Very large NDCG result

Using XGBoost with the following parameters:
{‘objective’: ‘rank:ndcg’, ‘eta’: 0.1, ‘gamma’: 1.0, ‘eval_metric’: ‘ndcg@3’, ‘min_child_weight’: 0.1, ‘max_depth’: 6}
After building a model I get NDCG@3 larger than 1:
Given what I know of NDCG (that is normalized by the ideal ranking DCG and has to be within the (0,1) range) this has to be a bug, right?
I’m not that concerned with this bug in the evaluation since I can compute NDCG on my own from the ranking and the labels. However, I am concerned about how the model was trained given that the objective may also reach wrong values.

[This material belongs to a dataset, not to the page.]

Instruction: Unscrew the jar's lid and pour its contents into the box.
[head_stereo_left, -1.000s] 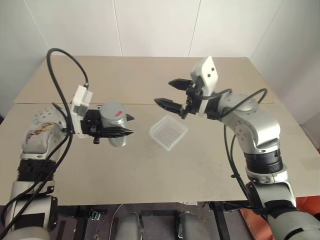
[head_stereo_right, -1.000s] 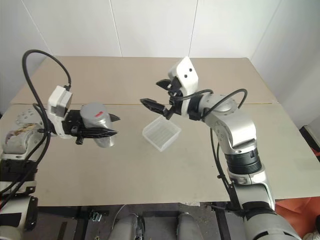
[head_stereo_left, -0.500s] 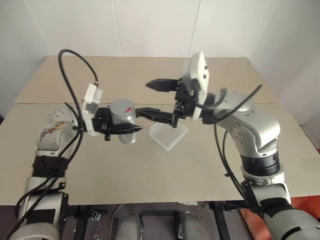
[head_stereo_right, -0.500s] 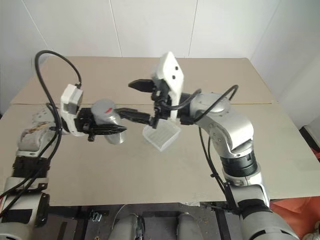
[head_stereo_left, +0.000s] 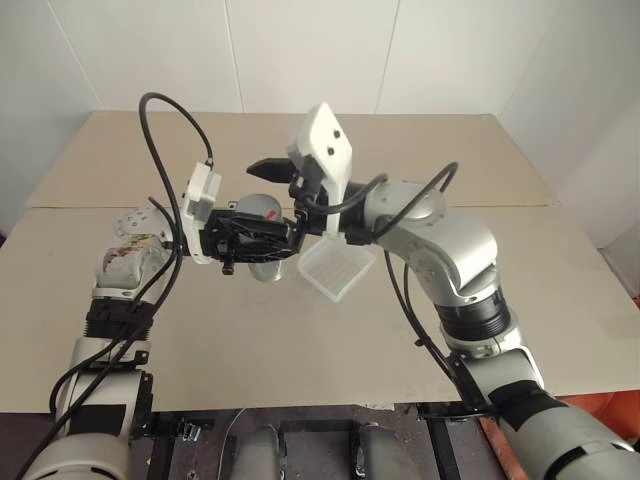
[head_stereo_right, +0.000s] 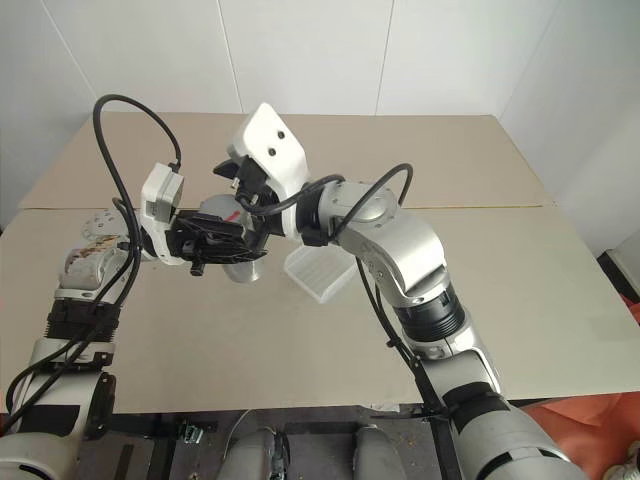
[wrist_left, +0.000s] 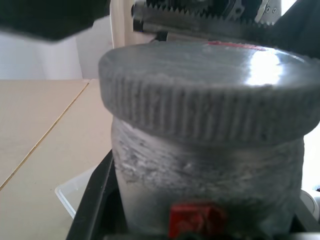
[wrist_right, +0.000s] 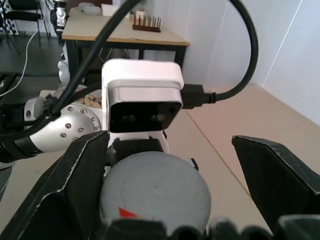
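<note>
My left hand (head_stereo_left: 262, 243) is clamped on the jar (head_stereo_left: 262, 262), its 2 black fingers pressed against the jar's sides, holding it in the air above the tabletop (head_stereo_left: 250, 330). The jar stands roughly upright in that grip, with the grey lid (wrist_left: 210, 90) on top and a red patch of label showing low on its body in the left wrist view. The lid's ribbed edge is plain in that same view.

My right hand (head_stereo_left: 275, 195) has its 2 fingers spread wide apart, 1 on each side of the lid. In the right wrist view those fingers (wrist_right: 82, 180) flank the round grey top with a gap on both sides, so they do not look to be gripping it. I cannot tell whether either fingertip brushes the lid.

The box (head_stereo_left: 335, 268) sits on the tabletop just beside the jar, on the right-arm side, below the right wrist.

Compared with 1 second ago, the right hand has swung across from over the box to the jar, and the left hand has carried the jar a little toward the box. Both hands now meet near the middle of the tabletop.
</note>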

Another thing to note: the labels were originally between 0 and 1. But I discovered that XGBoost rounds down the labels to the nearest integer, meaning that most labels were 0. To overcome this issue, I multiplied all the labels by a factor of 1000. (Is there another way around this?). That resulted in some very large labels.
Going back to the large NDCG values, I guess it might be caused by an overflow (raising 2 to the power of a large number in the computation of NDCG).

Any suggestions?

Thank you!

the labels were originally between 0 and 1.

I think this is the issue. XGBoost assumes the label is nonnegative integer, e.g. 0, 1, 2, 3, … Please transform your label to obtain discrete levels of relevance, and do not multiply by 1000.

@hcho3, thanks for your response!
That’s exactly what I was trying to do.
I’m transforming the label values from:
0.0001, 0.001, 0.002, 0.003, 0.01, 0.1, 0.2, 0.3, 0.4, 0.5, 0.6, 0.7, 0.8, 0.9, 1
0, 1, 2, 3, 10, 100, 200, 300, 400,…,1000
These are non-negative integers.
Did you means something different? Is there max value for the labels?
As an experiment, I removed all examples with a label above 100. Still got a very large NDCG value.

1000 is a very big number. Typically, relevance judgment is out of 5 or 10. For example:

  • 0: not relevant at all
  • 1: a little relevant
  • 2: moderately relevant
  • 3: quite relevant
  • 4: highly relevant
  • 5: extremely relevant.

Try to use 0-5 or 0-10 for your labels. This is so that you won’t suffer from numerical overflow (seems like that’s what happened to your original example).

@hcho3, thanks again!

Is there a recommended method to transform such values:
0.0001, 0.001, 0.002, 0.003, 0.01, 0.1, 0.2, 0.3, 0.4, 0.5, 0.6, 0.7, 0.8, 0.9, 1
Into buckets from 0 to 10?

Maybe categorize them in bands? So 0-0.01 would be mapped to 0, 0.01-0.02 would be mapped to 1, and so forth.